Ameaça às políticas de moradia

Para a presidenta da Confederação Nacional das Associações de Moradores (Conam), Bartíria Costa, as ações do movimento social atingiram um bom numero de pessoas. Ainda assim ela admite que os resultados não chegam instantaneamente.

“Não é uma coisa muito fácil o esclarecimento, estamos fazendo o possível para mostrar que o que está em jogo é a democracia, que é tão jovem e cara para todos. Mas nós sabemos a dificuldade que as pessoas encontram em reconhecerem que isso significa retrocesso”, analisou.

Bartíria informou que o movimento comunitário está mobilizado para estar em Brasília no dia 29 para o principal ato. Ela declarou que as políticas de moradias populares tem sido as mais afetadas pelas medidas de Temer.

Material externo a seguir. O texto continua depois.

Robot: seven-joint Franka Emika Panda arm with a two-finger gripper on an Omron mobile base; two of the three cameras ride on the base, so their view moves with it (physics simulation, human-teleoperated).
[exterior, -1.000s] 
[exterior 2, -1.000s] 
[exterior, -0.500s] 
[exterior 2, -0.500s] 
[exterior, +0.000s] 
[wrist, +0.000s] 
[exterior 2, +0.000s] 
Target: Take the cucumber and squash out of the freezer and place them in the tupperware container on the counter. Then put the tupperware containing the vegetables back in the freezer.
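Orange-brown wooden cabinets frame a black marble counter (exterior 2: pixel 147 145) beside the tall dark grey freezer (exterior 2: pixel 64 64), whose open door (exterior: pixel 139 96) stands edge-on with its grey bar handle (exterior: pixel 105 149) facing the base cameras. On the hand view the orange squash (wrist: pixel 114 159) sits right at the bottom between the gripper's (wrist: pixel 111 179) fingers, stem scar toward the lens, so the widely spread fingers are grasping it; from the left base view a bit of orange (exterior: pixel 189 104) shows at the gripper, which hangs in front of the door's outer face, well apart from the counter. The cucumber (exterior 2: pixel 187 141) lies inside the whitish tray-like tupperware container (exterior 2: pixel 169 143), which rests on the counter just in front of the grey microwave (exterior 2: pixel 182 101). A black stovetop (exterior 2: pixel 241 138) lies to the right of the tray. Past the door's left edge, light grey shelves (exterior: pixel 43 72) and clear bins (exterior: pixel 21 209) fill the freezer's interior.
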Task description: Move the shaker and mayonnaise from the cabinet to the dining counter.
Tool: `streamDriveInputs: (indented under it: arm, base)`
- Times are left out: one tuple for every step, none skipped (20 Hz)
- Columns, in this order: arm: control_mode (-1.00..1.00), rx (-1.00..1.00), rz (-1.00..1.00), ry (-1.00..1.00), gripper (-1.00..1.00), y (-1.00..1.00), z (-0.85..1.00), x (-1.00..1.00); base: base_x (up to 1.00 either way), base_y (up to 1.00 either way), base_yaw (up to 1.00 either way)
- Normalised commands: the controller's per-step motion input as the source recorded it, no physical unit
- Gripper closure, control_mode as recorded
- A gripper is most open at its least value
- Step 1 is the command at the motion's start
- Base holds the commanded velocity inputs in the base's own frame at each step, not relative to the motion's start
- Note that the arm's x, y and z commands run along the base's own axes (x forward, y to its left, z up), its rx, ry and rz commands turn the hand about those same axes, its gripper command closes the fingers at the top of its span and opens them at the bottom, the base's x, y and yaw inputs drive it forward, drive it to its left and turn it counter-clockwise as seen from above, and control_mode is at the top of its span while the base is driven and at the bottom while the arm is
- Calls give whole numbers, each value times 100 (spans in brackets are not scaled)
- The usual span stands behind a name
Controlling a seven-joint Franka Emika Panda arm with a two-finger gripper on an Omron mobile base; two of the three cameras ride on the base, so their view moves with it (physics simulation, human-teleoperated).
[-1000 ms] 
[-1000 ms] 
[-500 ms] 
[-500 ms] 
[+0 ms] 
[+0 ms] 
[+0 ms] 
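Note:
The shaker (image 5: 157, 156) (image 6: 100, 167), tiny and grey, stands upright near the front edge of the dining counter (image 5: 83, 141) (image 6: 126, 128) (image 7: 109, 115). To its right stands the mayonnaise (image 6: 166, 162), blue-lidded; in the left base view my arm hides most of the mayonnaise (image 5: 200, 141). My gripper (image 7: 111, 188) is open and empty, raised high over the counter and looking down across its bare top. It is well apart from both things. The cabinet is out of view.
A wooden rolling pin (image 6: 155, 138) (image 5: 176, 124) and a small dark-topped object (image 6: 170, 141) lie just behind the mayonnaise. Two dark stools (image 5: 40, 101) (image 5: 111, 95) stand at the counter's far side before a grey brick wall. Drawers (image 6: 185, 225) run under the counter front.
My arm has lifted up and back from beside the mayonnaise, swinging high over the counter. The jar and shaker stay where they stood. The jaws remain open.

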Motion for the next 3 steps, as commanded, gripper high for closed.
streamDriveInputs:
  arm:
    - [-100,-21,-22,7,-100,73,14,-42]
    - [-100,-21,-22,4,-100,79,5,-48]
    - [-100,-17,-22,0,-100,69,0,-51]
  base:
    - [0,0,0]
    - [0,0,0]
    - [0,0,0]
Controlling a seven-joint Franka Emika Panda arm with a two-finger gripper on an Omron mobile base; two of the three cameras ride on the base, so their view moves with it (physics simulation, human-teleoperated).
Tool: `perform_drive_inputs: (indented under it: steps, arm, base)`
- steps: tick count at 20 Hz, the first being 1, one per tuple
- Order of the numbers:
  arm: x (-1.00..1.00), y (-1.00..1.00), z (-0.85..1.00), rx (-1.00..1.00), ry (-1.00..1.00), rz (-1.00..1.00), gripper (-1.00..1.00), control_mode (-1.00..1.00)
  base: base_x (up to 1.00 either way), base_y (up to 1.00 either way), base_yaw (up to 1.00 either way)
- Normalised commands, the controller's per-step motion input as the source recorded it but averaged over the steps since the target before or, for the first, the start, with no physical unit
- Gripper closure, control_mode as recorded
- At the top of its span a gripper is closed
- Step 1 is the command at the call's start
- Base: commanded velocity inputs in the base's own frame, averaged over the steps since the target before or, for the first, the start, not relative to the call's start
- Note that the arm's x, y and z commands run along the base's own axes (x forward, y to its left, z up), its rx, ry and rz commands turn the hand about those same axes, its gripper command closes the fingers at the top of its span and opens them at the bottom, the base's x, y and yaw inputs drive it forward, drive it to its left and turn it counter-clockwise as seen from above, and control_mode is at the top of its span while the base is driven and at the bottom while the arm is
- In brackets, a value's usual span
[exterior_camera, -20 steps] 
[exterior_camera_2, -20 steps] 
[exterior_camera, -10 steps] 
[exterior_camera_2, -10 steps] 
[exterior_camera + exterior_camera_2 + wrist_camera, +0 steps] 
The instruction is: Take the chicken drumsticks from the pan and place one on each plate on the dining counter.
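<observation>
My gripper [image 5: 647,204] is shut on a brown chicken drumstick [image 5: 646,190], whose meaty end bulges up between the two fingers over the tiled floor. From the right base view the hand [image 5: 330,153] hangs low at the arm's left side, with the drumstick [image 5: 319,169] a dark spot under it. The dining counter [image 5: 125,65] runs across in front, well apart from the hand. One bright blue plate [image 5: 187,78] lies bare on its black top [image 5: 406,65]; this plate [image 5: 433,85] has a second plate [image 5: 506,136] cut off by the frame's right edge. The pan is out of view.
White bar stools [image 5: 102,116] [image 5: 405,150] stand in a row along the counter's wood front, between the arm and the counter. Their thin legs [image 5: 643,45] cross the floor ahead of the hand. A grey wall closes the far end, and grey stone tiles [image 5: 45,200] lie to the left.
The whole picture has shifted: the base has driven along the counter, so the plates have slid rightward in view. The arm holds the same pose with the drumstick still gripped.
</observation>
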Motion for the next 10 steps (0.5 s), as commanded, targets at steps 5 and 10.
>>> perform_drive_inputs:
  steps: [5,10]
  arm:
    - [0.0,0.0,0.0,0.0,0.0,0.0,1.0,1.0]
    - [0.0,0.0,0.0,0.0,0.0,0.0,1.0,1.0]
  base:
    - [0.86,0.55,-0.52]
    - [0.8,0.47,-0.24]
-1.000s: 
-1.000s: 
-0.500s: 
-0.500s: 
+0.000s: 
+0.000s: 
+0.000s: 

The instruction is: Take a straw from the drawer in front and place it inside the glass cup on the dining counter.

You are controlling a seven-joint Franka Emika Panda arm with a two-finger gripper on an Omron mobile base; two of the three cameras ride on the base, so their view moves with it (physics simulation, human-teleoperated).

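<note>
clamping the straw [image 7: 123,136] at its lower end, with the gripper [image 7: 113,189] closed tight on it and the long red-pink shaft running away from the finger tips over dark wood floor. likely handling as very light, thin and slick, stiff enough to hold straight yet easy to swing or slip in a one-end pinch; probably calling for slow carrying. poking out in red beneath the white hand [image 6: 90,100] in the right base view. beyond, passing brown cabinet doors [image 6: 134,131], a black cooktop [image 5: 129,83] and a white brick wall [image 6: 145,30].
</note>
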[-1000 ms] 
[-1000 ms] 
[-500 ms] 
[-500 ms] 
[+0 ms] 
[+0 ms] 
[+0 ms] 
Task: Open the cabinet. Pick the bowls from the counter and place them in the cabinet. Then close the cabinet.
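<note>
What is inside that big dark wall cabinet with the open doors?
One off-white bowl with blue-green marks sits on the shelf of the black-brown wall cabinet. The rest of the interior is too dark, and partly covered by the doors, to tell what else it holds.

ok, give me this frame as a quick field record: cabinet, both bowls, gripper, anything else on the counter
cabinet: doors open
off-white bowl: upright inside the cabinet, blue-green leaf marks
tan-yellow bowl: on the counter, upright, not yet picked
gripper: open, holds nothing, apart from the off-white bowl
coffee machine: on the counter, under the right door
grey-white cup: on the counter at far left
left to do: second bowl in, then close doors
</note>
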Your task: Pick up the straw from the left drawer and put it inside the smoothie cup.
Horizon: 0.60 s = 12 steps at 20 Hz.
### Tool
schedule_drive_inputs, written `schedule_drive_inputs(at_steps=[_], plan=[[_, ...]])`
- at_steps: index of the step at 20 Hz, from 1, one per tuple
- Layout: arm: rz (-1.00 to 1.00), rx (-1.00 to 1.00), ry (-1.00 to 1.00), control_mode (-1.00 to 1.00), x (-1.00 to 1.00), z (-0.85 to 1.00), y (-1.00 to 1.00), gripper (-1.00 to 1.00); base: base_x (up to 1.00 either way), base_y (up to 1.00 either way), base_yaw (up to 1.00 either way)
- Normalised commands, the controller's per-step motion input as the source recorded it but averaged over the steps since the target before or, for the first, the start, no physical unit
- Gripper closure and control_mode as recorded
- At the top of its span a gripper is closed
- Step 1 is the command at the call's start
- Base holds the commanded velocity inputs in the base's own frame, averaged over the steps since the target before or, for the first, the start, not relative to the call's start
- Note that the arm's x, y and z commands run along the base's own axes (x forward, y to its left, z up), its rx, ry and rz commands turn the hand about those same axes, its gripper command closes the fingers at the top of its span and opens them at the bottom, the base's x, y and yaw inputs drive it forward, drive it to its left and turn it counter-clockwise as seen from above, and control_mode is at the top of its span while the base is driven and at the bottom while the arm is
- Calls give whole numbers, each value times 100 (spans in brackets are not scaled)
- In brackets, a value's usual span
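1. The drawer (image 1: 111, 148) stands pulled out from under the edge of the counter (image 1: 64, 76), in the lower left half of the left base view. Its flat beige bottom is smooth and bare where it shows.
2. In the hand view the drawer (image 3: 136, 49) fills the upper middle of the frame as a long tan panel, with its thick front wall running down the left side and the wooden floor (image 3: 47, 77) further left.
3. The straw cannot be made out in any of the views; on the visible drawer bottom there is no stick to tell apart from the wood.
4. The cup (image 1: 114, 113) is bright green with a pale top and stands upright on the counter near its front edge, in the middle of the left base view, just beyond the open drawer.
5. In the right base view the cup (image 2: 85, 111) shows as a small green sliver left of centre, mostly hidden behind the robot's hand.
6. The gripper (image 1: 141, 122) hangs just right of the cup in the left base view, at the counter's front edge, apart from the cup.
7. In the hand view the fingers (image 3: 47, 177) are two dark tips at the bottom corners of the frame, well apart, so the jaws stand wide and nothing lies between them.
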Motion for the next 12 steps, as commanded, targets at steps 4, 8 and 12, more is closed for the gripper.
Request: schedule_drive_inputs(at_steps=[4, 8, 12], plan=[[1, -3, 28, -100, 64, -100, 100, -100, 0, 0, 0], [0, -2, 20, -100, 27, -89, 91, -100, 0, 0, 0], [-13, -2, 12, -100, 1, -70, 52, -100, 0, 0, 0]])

“As obras que nós já tinhamos sob execução estão funcionando mas aquelas que estavam só no projeto estão paradas. Poderiam estar em fase de execução ou contratação mas nada acontece”, denunciou.

Questão de sobrevivência

Adilson Araújo, presidente da Central de Trabalhadores e Trabalhadoras do Brasil (CTB) atribui a quebra do estado democrático de direito à obsessão e ao rancor daqueles que foram quatro vezes derrotas nas urnas.

“Para isso criminalizaram a política, tentam massacrar o campo democrático popular e quebrar a espinha dorsal da esquerda brasileira. Apesar disso toda vez que se faz uma pesquisa aparece em primeiro lugar Lula presidente”, discursou Adilson no ato em apoio a Dilma na terça.

O dirigente reforçou que por trás do golpe existe a intenção de entregar o patrimônio brasileiro, como o Pré-sal, e realizar uma política atrelada aos interesses do mercado.

“Circulam os rumores de que o mercado está pressionando para que o governo aumente a taxa de juros. A resistência cabe a nós do movimento sindical e social que temos que ter a convicção e a capacidade de alterar o curso das coisas que estão postas”, defendeu Adilson.

Na opinião dele, “é dever moral de cada um de nós enxergar que esta luta se tornou questão de sobrevivência".

Julgamento da história

Coordenador do Movimento dos Trabalhadores Sem Teto (MTST), Guilherme Boulos, também participou do ato em apoio a Dilma. Ele confirmou presença no dia 29 de agosto em Brasília.

O militante do MTST completou ainda que serão realizados protestos em todo o Brasil no momento em que a presidenta for se pronunciar no Senado, chamado por ele de “covil”.

“O povo não demorará a perceber o ataque brutal e quem já percebeu não vai deixar passar goela abaixo”, assegurou.
 
Ele fez críticas fortes aos senadores Renan Calheiros (PMDB-PE), Aécio Neves (PSDB_MG), Antonio Anastasia (PSDB_MG) e Ronaldo Caiado (DEM-GO) e afirmou que o julgamento da história não poupará aqueles que votarem a favor do golpe. 

“Esses senadores vão ser tratados como merecerem e como são: golpistas, lesa-pátria e traidores do povo brasileiro. Esse golpe é contra a democracia e para liquidar os direitos sociais”, definiu Boulos.